Information provided:
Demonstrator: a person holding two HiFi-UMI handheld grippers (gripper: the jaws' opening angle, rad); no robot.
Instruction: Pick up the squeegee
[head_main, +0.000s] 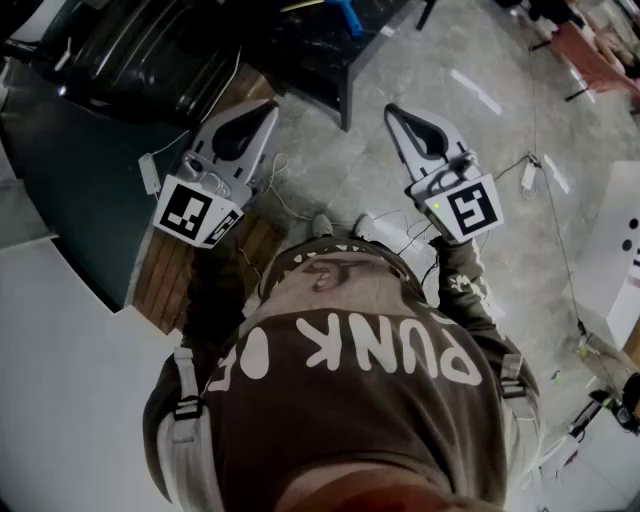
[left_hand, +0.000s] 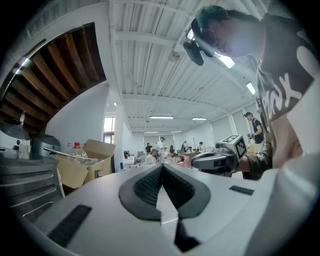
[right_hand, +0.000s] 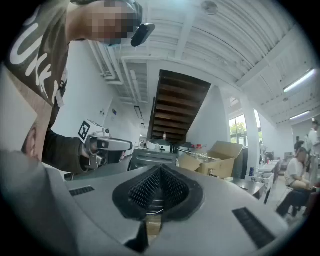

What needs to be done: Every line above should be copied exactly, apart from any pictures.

Exercise output:
Demonstrator: a person holding two HiFi-UMI handheld grippers (gripper: the jaws' opening angle, rad); no robot.
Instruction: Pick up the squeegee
[head_main, +0.000s] 
[left_hand, +0.000s] 
[right_hand, +0.000s] 

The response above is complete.